Mu Ke was taken aback when he saw the keyboard. The [ctrl] and [c] keycaps on the keyboard were removed. This was a very commonly used shortcut key that meant ‘copy’. Copy? Copy what? What did they have to copy right now? Wasn’t the most urgent task to find the life recovery medicine?
Wait a minute! Mu Ke quickly understood Bai Liu’s meaning. Bai Liu wanted to copy the life recovery medicine! Did Bai Liu want to copy this thing? Couldn’t it be copied? Where to copy it from? There were so many wards here. Was Bai Liu aware that one of the wards had the life recovery medicine?
Mu Ke looked at the keyboard and thought deeply. Then he hesitantly removed the [?] and [numlock] keycaps and put it in his warehouse. He waited for Bai Liu’s reply nervously and a bit worried that his thoughts wouldn’t be understood.
[Numlock] was to lock the keypad numbers on the keyboard but it could be literally translated as [lock number]. Combined with the [?] keycap and the message Mu Ke wanted to express was: [Bai Liu, what number do we lock onto?]
The rooms here were numbers. Bai Liu needed to tell him what number to lock onto so he knew which ward Bai Liu was going to.
Soon, the keyboard Mu Ke put in the warehouse disappeared and reappeared after a while. Once it returned, the [ctrl] and [c] keycaps on the keyboard were back but three more keycaps were removed.
“1, 7, 0.”
Mu Ke was immediately confused. For the room number, the number 0 couldn’t be placed in front so the number in front could only be 1 or 7. There were only three arrangements for these three numbers: 701, 710 and 107.

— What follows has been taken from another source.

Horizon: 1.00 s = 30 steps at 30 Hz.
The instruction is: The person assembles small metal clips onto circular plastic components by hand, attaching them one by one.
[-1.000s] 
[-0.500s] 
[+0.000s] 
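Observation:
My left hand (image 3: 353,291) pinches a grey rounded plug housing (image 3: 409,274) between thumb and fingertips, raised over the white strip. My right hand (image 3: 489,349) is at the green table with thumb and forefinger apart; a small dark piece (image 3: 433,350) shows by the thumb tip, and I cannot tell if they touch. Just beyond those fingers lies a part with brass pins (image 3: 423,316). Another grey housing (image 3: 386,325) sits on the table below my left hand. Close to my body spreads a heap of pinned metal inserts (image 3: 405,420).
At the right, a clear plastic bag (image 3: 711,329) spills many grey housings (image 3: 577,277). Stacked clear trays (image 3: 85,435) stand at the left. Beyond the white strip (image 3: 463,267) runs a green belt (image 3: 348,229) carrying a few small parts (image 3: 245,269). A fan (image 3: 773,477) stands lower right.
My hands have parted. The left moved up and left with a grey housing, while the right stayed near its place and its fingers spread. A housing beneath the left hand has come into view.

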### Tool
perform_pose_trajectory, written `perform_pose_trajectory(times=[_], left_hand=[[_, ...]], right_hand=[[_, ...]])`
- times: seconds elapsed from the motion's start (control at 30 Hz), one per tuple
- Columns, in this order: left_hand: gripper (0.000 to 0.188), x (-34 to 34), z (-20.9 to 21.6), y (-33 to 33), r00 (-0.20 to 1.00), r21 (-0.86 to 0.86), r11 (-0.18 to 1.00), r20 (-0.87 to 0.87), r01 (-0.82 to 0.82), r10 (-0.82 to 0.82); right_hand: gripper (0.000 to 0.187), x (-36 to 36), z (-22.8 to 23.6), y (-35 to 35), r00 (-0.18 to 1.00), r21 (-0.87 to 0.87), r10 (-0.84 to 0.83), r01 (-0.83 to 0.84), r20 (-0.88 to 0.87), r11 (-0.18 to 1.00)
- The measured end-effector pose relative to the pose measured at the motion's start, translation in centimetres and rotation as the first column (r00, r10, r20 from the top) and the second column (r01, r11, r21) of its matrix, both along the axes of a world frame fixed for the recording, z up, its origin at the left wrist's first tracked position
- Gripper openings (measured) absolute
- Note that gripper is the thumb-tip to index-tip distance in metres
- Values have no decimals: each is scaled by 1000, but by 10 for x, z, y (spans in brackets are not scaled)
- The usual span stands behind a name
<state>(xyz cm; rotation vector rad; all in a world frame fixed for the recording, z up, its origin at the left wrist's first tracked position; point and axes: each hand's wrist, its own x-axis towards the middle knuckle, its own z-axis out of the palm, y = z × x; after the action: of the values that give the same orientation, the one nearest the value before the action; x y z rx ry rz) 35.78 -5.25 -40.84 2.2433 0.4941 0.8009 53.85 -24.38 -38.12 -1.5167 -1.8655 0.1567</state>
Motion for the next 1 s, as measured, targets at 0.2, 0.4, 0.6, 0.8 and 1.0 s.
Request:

The seventh floor was the operating rooms and there were no wards. 107 was even more ridiculous. It was a ‘blank’ ward. There was no ‘107’ ward in this building. It should’ve been vacated to be used as a warehouse or something similar so it occupied this label, but it wasn’t a ward. There were the 106 and 108 wards.
Mu Ke was a bit sad because he couldn’t understand Bai Liu’s thoughts. He scanned the three numbers and thought of six arrangements of the three numbers in his head. Then he slowly sat upright.
This private hospital didn’t have a ward number with English letters but there was a special ward without numbers—the ICU ward. The ICU ward on the first floor wasn’t numbered. Every place on the first floor except the ICU was a ward, so this ICU ward was likely to occupy the number ‘107’.
Bai Liu didn’t directly use the ICU ward to describe it because there was more than one ICU ward in the hospital. A failure to specify the ward number could cause a misunderstanding. Mu Ke directly asked for the number and Bai Liu simply used a more specific method to refer to the ward. This guy never thought that the person on the other side might not be able to keep up with his thinking and piece together 107 with the ICU ward on the first floor.
Fortunately, Mu Ke had a good memory and information gathering ability. He successfully understood what Bai Liu wanted to express. Bai Liu wanted to copy the treatment method of a critically ill patient!